ASSIGNMENT: Could you return the lines below exactly, from the first line up to and including the line that holds "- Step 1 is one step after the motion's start"?

* * * * *

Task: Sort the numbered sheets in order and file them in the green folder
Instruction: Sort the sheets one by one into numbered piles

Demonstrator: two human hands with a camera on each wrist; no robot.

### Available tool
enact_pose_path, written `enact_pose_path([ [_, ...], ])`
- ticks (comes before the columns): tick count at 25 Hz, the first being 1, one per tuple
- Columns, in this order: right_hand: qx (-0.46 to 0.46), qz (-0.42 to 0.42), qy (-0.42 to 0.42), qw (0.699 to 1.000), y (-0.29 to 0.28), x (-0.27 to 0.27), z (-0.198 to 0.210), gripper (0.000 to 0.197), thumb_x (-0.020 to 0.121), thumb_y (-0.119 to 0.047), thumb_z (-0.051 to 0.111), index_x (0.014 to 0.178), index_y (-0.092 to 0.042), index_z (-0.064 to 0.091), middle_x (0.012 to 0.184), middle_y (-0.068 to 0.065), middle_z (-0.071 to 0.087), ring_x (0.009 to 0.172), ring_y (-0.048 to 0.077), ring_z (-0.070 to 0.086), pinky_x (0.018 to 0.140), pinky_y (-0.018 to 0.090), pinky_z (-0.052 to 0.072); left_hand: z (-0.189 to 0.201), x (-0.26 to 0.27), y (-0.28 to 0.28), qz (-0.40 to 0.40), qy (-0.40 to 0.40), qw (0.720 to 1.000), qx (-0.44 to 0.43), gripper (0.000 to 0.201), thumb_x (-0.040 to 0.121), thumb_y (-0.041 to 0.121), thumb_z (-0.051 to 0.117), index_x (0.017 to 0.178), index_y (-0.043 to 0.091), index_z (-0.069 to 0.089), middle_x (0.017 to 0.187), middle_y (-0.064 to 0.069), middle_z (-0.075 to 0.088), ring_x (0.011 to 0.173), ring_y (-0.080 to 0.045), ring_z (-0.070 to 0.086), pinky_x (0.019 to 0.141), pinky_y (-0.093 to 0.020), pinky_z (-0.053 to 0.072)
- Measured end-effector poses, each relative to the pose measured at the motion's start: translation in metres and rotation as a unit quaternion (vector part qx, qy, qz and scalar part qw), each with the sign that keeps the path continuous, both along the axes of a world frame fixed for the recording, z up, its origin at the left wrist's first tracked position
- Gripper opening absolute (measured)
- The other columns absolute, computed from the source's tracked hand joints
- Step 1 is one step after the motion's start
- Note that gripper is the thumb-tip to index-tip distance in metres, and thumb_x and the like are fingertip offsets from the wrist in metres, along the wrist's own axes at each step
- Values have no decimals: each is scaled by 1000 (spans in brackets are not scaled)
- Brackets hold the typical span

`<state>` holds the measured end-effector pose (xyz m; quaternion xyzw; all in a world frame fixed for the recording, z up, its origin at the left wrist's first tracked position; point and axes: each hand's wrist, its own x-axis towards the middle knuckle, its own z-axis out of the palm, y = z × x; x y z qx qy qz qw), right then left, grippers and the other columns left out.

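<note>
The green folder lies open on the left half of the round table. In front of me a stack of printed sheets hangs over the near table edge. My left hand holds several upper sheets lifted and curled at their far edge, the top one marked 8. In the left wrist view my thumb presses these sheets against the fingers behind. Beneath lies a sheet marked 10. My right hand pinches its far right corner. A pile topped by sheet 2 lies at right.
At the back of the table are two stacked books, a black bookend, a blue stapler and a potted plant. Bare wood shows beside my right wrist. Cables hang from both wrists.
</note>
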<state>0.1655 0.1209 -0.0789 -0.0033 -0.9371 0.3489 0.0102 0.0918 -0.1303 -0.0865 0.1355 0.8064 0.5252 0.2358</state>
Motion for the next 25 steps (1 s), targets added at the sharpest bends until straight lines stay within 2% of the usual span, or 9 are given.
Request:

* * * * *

EXERCISE ANSWER:
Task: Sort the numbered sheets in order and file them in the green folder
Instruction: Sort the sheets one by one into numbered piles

Demonstrator: two human hands with a camera on each wrist; no robot.

### Available tool
enact_pose_path, written `enact_pose_path([ [_, ...], ])`
- ticks (comes before the columns): tick count at 25 Hz, the first being 1, one per tuple
- Columns, in this order: right_hand: qx (-0.46 to 0.46), qz (-0.42 to 0.42), qy (-0.42 to 0.42), qw (0.699 to 1.000), y (-0.29 to 0.28), x (-0.27 to 0.27), z (-0.198 to 0.210), gripper (0.000 to 0.197), thumb_x (-0.020 to 0.121), thumb_y (-0.119 to 0.047), thumb_z (-0.051 to 0.111), index_x (0.014 to 0.178), index_y (-0.092 to 0.042), index_z (-0.064 to 0.091), middle_x (0.012 to 0.184), middle_y (-0.068 to 0.065), middle_z (-0.071 to 0.087), ring_x (0.009 to 0.172), ring_y (-0.048 to 0.077), ring_z (-0.070 to 0.086), pinky_x (0.018 to 0.140), pinky_y (-0.018 to 0.090), pinky_z (-0.052 to 0.072); left_hand: z (-0.189 to 0.201), x (-0.26 to 0.27), y (-0.28 to 0.28), qz (-0.40 to 0.40), qy (-0.40 to 0.40), qw (0.720 to 1.000), qx (-0.44 to 0.43), gripper (0.000 to 0.201), thumb_x (-0.040 to 0.121), thumb_y (-0.041 to 0.121), thumb_z (-0.051 to 0.117), index_x (0.017 to 0.178), index_y (-0.043 to 0.091), index_z (-0.069 to 0.089), middle_x (0.017 to 0.187), middle_y (-0.064 to 0.069), middle_z (-0.075 to 0.088), ring_x (0.011 to 0.173), ring_y (-0.080 to 0.045), ring_z (-0.070 to 0.086), pinky_x (0.019 to 0.141), pinky_y (-0.093 to 0.020), pinky_z (-0.053 to 0.072)
- Measured end-effector poses, each relative to the pose measured at the motion's start: translation in metres and rotation as a unit quaternion (vector part qx, qy, qz and scalar part qw), each with the sign that keeps the path continuous, both along the axes of a world frame fixed for the recording, z up, its origin at the left wrist's first tracked position
- Gripper opening absolute (measured)
- The other columns absolute, computed from the source's tracked hand joints
- Step 1 is one step after the motion's start

What has been written completes the answer.